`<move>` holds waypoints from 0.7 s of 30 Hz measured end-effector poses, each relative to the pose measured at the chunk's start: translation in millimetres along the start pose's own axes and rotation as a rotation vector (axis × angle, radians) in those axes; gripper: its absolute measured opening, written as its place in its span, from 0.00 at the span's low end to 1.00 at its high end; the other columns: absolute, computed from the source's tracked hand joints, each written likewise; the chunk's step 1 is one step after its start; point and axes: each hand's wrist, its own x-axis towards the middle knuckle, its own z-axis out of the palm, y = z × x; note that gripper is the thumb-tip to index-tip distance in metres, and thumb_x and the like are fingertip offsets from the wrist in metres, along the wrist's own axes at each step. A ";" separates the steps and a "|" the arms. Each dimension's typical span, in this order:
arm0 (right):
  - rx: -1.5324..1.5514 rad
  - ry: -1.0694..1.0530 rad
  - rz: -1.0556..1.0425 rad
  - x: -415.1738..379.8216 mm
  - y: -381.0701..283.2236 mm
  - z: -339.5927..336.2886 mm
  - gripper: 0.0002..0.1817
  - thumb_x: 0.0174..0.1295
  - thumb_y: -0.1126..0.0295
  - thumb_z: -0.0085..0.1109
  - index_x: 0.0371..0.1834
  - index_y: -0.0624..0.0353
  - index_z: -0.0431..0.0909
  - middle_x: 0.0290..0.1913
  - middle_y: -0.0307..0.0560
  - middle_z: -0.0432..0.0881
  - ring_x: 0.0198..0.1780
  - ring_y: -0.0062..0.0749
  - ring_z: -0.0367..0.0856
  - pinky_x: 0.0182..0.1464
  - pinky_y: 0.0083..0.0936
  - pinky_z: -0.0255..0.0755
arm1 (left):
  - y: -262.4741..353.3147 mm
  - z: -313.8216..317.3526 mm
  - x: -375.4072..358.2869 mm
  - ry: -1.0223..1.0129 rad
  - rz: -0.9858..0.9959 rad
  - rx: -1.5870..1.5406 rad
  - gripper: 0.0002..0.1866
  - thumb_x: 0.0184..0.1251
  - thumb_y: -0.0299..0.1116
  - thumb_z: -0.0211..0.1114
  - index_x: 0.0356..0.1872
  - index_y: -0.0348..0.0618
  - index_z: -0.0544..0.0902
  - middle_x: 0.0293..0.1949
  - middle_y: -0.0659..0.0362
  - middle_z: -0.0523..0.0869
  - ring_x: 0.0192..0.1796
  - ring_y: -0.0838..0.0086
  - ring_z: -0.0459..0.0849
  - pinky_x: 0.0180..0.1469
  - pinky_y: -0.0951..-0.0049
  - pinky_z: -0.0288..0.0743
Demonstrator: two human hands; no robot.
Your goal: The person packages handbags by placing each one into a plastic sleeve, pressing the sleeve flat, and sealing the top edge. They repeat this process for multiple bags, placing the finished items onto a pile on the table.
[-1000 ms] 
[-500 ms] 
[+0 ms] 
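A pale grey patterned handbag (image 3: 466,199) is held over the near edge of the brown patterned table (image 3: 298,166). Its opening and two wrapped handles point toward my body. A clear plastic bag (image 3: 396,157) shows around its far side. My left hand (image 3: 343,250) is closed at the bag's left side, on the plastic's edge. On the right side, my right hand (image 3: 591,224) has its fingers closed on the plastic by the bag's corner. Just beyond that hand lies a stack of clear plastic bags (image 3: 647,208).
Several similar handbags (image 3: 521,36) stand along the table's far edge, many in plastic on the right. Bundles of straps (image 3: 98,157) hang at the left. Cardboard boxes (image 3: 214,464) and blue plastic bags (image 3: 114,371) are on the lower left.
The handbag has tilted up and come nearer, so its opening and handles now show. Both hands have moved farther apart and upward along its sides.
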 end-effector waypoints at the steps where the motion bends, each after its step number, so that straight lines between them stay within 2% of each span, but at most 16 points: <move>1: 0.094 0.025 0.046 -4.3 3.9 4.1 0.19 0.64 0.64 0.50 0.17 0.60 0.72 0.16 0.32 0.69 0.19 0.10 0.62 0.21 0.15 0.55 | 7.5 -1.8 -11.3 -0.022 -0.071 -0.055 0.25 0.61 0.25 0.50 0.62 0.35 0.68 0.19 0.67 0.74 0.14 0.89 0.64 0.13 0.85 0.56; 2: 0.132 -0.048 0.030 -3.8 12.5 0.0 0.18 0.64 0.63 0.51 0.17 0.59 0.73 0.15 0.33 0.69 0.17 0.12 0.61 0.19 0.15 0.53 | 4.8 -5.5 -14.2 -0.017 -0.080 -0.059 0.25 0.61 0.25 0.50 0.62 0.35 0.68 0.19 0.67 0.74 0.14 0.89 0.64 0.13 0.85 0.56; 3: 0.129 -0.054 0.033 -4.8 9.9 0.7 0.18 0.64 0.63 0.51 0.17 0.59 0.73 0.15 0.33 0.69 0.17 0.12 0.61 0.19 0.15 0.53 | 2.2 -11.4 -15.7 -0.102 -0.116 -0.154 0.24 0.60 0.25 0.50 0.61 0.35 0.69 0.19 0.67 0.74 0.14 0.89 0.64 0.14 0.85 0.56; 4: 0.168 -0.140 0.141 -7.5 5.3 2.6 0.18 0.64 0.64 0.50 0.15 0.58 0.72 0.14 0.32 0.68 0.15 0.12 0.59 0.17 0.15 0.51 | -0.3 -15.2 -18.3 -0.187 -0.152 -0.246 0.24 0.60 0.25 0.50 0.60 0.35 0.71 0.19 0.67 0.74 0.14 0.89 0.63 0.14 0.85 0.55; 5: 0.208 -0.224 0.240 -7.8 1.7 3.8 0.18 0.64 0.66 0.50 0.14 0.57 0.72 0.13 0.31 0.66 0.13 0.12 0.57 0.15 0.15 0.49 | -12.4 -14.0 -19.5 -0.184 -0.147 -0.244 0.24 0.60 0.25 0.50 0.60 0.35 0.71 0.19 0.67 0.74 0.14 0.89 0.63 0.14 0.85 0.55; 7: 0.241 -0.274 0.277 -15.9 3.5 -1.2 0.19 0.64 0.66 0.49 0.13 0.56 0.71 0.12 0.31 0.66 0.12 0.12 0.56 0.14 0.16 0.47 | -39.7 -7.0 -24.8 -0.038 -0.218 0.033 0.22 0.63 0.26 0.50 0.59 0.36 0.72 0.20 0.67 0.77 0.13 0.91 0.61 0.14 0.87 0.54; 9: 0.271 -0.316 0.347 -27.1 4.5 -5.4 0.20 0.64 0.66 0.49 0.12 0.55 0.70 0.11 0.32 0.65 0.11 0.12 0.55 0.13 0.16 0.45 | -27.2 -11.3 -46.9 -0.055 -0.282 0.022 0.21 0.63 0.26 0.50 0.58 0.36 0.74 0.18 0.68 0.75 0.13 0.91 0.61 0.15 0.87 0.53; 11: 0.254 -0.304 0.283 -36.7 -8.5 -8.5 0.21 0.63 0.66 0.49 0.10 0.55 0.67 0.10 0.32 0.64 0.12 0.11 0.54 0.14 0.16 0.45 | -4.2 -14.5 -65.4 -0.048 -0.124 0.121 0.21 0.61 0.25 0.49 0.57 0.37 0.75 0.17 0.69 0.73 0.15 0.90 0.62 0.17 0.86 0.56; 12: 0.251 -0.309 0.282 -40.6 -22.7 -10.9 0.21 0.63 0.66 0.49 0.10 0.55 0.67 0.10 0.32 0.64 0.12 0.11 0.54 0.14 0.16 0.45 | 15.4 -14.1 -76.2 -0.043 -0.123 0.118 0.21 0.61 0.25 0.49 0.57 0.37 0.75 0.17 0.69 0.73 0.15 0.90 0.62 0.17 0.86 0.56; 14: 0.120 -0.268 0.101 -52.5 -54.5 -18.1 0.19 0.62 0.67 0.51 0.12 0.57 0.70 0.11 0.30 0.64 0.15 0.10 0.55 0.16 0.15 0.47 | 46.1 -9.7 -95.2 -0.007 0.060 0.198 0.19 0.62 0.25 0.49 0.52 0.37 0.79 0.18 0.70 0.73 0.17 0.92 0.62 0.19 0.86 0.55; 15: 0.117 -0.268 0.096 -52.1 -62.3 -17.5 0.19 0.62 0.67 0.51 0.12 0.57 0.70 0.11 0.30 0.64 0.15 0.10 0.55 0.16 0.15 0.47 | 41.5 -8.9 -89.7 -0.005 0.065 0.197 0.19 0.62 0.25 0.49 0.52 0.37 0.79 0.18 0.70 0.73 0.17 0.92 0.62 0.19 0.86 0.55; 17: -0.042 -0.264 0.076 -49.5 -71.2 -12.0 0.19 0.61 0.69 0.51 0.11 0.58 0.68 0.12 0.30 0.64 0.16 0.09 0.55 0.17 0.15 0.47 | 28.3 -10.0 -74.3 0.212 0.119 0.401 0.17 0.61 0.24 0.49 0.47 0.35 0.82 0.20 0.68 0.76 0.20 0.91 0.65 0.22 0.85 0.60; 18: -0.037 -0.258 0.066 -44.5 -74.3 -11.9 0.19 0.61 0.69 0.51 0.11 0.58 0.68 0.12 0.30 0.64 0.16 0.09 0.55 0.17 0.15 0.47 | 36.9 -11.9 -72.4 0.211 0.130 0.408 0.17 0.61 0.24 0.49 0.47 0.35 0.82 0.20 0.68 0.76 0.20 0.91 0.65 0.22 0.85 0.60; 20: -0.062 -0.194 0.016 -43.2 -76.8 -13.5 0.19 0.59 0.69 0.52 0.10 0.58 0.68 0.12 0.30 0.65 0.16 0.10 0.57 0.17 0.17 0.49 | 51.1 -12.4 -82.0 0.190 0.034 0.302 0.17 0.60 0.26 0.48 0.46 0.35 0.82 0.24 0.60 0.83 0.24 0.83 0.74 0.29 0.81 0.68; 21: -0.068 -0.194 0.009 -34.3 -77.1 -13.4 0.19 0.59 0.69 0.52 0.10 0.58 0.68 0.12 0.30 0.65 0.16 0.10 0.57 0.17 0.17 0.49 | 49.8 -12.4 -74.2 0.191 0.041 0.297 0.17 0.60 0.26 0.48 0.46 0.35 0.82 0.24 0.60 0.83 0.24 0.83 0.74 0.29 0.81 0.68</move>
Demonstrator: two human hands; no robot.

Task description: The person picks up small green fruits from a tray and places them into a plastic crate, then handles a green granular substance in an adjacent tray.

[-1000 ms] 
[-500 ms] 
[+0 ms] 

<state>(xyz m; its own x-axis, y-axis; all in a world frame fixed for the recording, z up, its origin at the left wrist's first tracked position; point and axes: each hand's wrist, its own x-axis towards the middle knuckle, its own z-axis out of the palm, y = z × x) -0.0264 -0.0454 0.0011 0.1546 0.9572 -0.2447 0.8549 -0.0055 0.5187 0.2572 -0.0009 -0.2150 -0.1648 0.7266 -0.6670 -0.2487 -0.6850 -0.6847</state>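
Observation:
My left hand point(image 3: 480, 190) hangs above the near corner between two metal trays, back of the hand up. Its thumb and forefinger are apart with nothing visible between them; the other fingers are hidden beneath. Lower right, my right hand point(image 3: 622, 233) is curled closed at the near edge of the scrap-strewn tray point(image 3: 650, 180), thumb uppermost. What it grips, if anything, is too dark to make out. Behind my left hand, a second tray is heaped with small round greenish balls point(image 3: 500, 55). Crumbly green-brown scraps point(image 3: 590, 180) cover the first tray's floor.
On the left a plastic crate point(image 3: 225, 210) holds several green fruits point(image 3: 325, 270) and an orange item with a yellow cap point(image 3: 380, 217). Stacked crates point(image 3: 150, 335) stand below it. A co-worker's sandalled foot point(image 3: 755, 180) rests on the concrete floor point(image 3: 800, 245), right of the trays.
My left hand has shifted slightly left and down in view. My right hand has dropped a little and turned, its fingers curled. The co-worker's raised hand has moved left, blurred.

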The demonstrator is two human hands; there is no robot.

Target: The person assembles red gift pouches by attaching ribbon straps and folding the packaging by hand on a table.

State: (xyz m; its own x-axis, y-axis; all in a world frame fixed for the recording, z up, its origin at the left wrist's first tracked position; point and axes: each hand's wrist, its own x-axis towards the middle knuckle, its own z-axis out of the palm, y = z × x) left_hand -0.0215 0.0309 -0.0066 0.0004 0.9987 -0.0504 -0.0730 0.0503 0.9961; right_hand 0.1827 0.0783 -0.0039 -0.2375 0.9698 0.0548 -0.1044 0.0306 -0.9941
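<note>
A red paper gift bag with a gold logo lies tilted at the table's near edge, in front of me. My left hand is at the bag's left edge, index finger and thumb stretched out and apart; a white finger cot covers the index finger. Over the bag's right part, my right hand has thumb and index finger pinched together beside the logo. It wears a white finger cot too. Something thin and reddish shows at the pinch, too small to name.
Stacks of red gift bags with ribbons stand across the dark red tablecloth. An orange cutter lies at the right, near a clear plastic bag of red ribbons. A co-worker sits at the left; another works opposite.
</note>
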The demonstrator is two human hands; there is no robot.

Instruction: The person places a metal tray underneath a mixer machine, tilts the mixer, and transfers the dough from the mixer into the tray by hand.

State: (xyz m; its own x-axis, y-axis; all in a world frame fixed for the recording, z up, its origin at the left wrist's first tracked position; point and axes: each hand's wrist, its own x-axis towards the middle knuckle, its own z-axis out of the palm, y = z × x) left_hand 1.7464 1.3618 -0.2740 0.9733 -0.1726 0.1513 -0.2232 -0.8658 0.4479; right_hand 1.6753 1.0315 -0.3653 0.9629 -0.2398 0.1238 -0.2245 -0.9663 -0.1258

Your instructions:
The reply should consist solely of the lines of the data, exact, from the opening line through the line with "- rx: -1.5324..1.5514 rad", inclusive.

Task output:
`<move>` holds waypoints from 0.7 s of 30 Hz measured end-effector poses, each relative to the pose measured at the chunk's start: translation in millimetres along the start pose's own axes and rotation as a rotation vector (axis × angle, radians) in those axes; gripper: its absolute measured opening, written as its place in its span, from 0.00 at the span's low end to 1.00 at its high end; the other columns: absolute, computed from the source's tracked hand joints, each written likewise; the chunk's step 1 is one step after its start; point and axes: each hand's wrist, its own x-axis towards the middle knuckle, its own z-axis out of the palm, y = z × x; note that gripper is the thumb-tip to index-tip distance in metres, and thumb_x and the like are fingertip offsets from the wrist in metres, along the wrist's own axes at each step. A ";" separates the steps and a "|" the arms. Each dimension's typical span, in this order:
arm0 (right):
  - rx: -1.5324..1.5514 rad

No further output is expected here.